In Alyss’s poem a mother talks about her daughter’s departure from the house. The words earthquake, debris and muddle effectively describe the mess the daughter leaves in her wake, but apply equally as well to the mother’s emotional muddle about a young woman who once needed her guidance so much. In ‘Pool’, Wisty trusts the imagery to show nature’s ability to restore itself after humankind’s destructive interventions. The pool becomes symbolic of peace, reinforced by the image of the ‘flag’ growing at its edge, and the last line – like wings – lifts us as readers, with joy, with hope perhaps. Margaret Beston’s ‘Journey’ is relentless and sinister. The use of the command form, the repetition of familiar phrases, and the objectification of the ‘bodies’ shake me as a reader and I can’t help but think about the London Underground bombings of a few years ago.

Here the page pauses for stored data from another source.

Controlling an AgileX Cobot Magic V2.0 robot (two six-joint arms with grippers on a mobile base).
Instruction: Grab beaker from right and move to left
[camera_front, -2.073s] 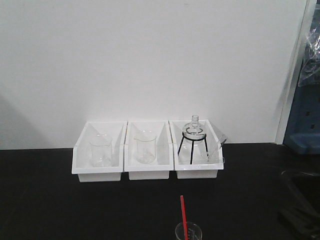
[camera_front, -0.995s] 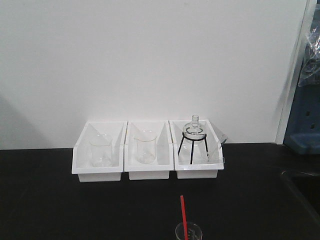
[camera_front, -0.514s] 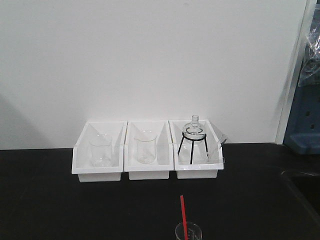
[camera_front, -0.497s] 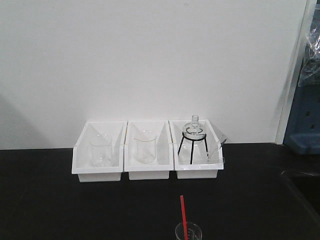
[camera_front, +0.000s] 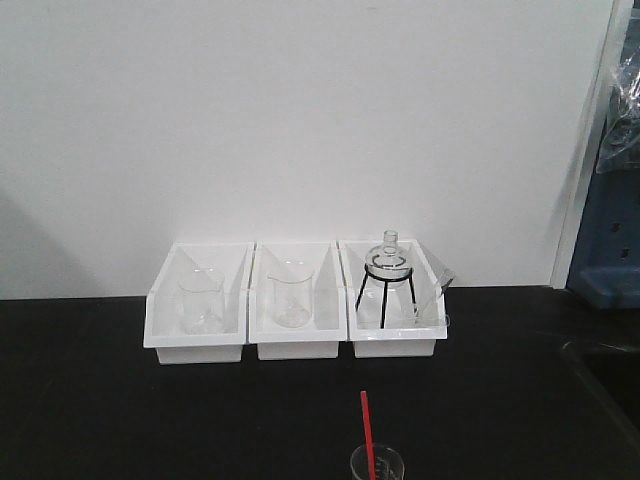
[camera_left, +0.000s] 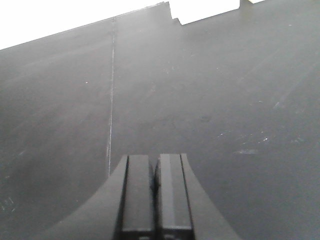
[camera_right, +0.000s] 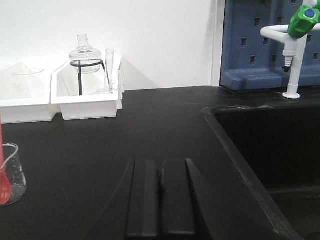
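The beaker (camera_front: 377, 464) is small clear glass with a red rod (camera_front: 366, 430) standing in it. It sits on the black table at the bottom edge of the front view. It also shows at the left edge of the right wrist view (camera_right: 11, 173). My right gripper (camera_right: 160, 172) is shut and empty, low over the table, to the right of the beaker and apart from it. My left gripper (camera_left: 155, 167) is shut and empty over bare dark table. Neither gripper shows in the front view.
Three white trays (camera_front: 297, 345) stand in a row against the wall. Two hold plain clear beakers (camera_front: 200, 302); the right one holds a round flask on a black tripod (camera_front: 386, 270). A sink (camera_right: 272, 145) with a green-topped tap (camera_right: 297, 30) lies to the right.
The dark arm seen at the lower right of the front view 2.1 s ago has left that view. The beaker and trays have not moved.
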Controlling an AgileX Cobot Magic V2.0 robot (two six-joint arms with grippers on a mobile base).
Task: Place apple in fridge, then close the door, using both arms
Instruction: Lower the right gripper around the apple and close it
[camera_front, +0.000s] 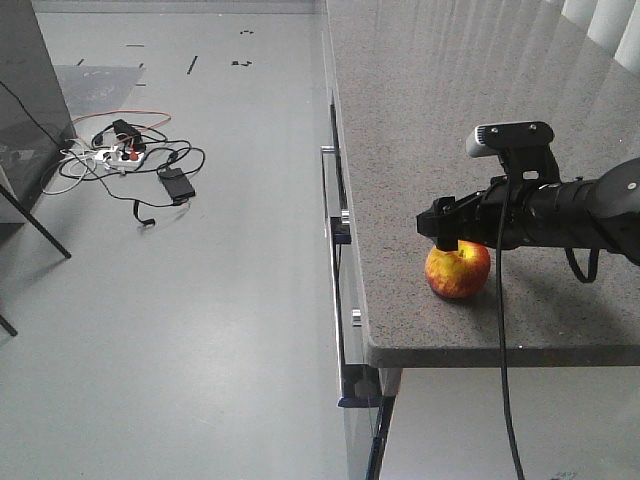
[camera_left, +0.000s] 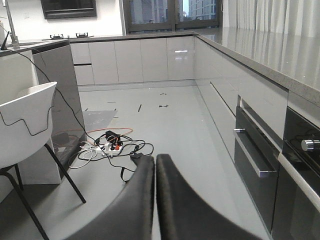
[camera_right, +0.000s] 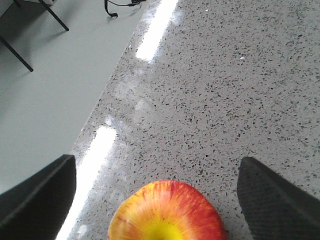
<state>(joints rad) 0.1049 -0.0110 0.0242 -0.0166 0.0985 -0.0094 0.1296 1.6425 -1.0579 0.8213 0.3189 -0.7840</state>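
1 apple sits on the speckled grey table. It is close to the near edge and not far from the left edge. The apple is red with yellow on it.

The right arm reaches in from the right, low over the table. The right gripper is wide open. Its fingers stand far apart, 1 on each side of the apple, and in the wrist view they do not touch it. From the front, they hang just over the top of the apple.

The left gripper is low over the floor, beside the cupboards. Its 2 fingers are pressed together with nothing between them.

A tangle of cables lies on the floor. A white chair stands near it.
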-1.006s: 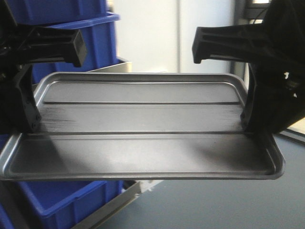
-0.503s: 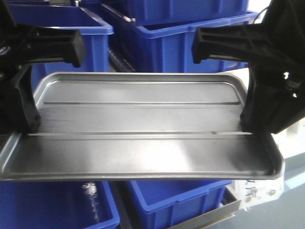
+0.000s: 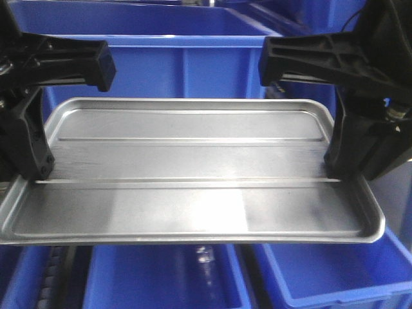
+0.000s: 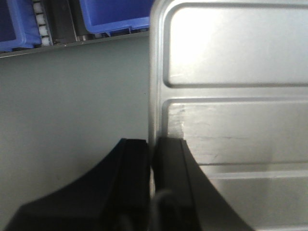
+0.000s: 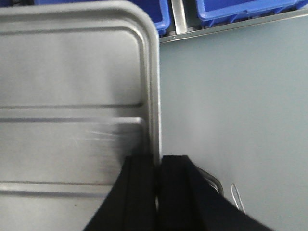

In the end, after poems satisfy at the level of craft, then personal preference comes into play, and for this reason, I’ve chosen Wisty’s ‘Pool’. I love the economy of this poem, its rhythm and internal rhymes. The precise description draws me into the scene and atmosphere, but this isn’t just a pretty picture, it makes me think too. And the ideas of redemption and restoration are ones that touch me.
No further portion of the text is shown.